The task: The exact lines from the start of the material below through the line holding "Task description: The" are the answer; return those, pictures excluded.

Information shown:
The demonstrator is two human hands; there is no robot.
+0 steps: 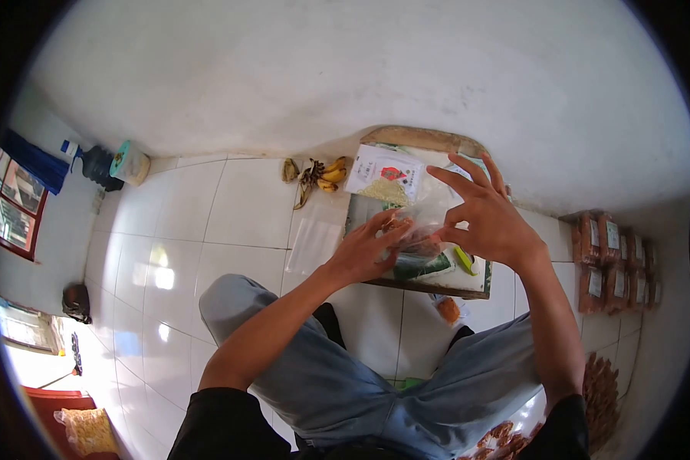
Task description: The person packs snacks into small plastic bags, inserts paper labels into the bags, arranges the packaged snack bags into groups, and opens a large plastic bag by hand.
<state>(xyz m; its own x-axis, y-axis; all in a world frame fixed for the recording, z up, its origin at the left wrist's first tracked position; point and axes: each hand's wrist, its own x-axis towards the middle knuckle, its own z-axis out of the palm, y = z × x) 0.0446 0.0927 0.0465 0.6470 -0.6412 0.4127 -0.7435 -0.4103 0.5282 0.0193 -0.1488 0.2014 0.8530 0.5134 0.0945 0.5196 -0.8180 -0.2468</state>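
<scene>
Two hands (362, 251) (487, 224) on one bag (420, 244) — table edge (414, 288) near, wide floor (169, 222) leftward.

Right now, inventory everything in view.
Bag: one, transparent, between hands
Low table: one, white-green, centre
Printed pouch: one, white, table's far left
Small object: one, green, table's right
Plastic: uncounted, clear, left of table
Bananas: several, yellow, left by wall
Packet: one, orange, floor beside table
Packs: several, brown, right wall
Loose pieces: many, brown, lower right
Jug: one, blue, far left
Tub: one, white, beside jug
Curtain: one, blue, upper left
Bulging bag: one, yellow, lower left
Jeans: one pair, blue, bottom
Left hand: one, bag's left
Right hand: one, bag's right
</scene>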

Answer to this exercise:
The demonstrator is two human hands; there is no robot.
+0 steps: 
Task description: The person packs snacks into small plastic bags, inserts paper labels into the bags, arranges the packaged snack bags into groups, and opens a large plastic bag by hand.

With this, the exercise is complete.